Is the Chinese Property Market in a Bubble?

Investors may be shifting capital from stocks to houses.

Fei Yang / Getty Images

The Chinese stock market rout in 2015 and 2016 shook investor confidence and led many investors to shift capital into the real estate industry. Direct loans to the real estate sector soared to $3.6 trillion by June 2016, according to Capital Economics, even as the country’s economy has cooled off. This capital has moved into large coastal cities like Shanghai, while thousands of smaller cities have large numbers of empty properties.

Fear of an Asset Bubble

These rising valuations that are concentrated in large coastal cities have sparked fears of an asset bubble as investors shift capital from stocks to houses. In fact, the real estate appreciation in parts of the country has exceeded the rates seen during the height of the U.S. real estate bubble prior to the 2008 financial crisis. International investors may want to take note of these dynamics and reduce their exposure to certain parts of the Chinese market.

In this article, we will take a look at how the stock market’s volatility may have created a bubble in the country’s real estate market.

Stock Market Turmoil

The Shanghai Stock Exchange lost nearly a third of its value between June and July of 2015 when over 1,400 companies halted trading to prevent further losses. While these losses were recouped in the following months, volatility returned in January of 2016 after the market fell 7% within 30 minutes of the market opening.

These developments led to a global economic rut throughout the early part of 2016 affecting most of the world’s markets.

Chinese investors were perhaps most concerned by the government’s inability to stem the losses during these times. These investors had assumed the government step in to ensure stocks kept rising in price.

Regulators did take extreme measures in the face of crisis, including limiting short selling under the threat of arrest, providing cash to brokers to buy shares, and utilizing state-run media to persuade citizens to buy more shares, but they failed.

There was no clear cause for the stock market crashes other than perhaps a shaky global economy, a slowdown in Chinese industrial production, and potentially lofty equity valuations. But, it’s worth noting that the Chinese stock markets are dominated by retail investors rather than institutional investors, which tends to result in greater short-term trading and volatility. The combination of a slowing economy and market psychology precipitated the decline.

The Rise of Real Estate

Real estate prices in China’s top 10 cities have risen by 23% from 2015 to 2016 as investors moved from stocks to houses – more than the 20.5% increase seen during the U.S. real estate bubble. Regulators responded with stricter lending requirements, restrictions on nonresidents, and other measures, but they have been largely unsuccessful. Chinese real estate billionaire Wang Jianlin recently called it the “biggest bubble in history” in a CNN interview.

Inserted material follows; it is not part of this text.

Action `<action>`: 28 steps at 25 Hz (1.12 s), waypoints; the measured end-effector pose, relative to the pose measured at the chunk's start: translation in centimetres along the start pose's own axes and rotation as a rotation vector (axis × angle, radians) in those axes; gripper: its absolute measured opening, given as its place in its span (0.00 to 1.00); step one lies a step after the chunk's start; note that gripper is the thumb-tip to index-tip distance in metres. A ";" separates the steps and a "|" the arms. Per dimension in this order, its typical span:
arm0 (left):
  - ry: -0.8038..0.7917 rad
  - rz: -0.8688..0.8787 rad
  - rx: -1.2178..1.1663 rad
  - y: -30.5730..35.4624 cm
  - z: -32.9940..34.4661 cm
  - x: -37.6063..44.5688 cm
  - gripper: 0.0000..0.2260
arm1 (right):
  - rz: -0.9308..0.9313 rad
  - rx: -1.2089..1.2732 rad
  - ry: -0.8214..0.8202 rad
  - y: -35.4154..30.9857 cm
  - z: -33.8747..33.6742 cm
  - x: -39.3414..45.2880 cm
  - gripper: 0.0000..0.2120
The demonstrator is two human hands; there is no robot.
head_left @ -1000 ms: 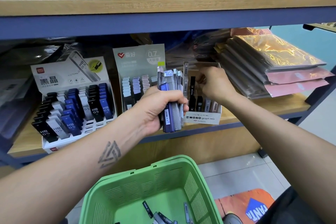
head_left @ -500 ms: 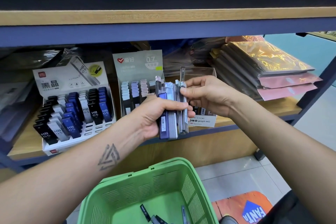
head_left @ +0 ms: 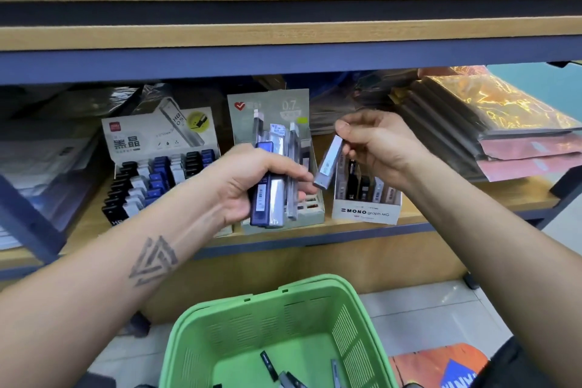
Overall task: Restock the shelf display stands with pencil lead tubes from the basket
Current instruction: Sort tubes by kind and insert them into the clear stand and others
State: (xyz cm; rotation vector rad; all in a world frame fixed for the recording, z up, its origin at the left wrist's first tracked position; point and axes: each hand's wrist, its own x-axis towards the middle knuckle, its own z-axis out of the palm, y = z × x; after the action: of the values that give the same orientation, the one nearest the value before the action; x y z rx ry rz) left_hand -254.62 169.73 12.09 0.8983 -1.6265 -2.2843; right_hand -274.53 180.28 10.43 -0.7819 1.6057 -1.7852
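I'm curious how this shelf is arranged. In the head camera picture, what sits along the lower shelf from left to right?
HB 0.5 lead stand → 0.7 lead stand, partly behind the left hand's bundle of tubes → MONO graph box → stack of shiny packets.

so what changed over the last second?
The right hand left the MONO box, went to the bundle and pulled out one grey tube, now pinched clear of it. The left hand keeps its grip on the bundle; basket and stands unchanged.

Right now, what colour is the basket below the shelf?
Bright green, seen clearly in the head view: the basket has slotted plastic walls.
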 end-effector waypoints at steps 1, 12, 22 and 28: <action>0.026 0.019 0.002 0.7 -0.9 -0.1 0.04 | -0.035 -0.026 0.008 -0.2 0.3 0.4 0.06; 0.184 0.081 0.104 2.5 -4.2 2.6 0.11 | -0.439 -0.782 -0.043 0.7 3.8 2.4 0.06; 0.176 0.093 0.199 2.0 -2.9 3.6 0.06 | -0.400 -0.772 -0.076 0.9 4.8 2.6 0.08; 0.243 0.232 0.257 2.1 -2.6 3.6 0.05 | -0.440 -0.886 0.007 1.3 3.6 3.3 0.05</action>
State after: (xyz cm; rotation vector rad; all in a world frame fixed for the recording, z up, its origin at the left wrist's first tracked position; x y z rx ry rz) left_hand -256.37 165.20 12.12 0.9421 -1.8291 -1.7680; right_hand -273.88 175.34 9.59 -1.6188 2.3869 -1.2604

Bank of America Merrill Lynch analysts appear more confident that moves to curb real estate prices by regulators could lead to a slowdown in the market.

But, if real estate prices do begin to fall, there’s a worry that the high amount of debt could create a new problem, as defaults could begin to creep higher. The risk of a hard landing remains low in the eyes of most analysts, but many believe that the economy has yet to reach a bottom.

International investors may want to prepare for real estate prices to potentially move lower by avoiding Chinese real estate holdings and focusing on growth areas of the economy. In addition, investors may also want to reduce exposure to Chinese equities as a whole in case the debt markets were to become a problem. Rising defaults in real estate could prompt investors to withdraw capital from stocks to improve their balance sheets.

The Bottom Line

China’s stock market turbulence throughout 2015 and 2016 has led many investors to shift capital into the real estate market.

Unfortunately, the capital has concentrated in large coastal cities like Shanghai rather than the wider market, which has created bubble-like conditions. International investors may want to adjust their portfolios to reduce any potential risks stemming from the fallout from a bursting real estate bubble.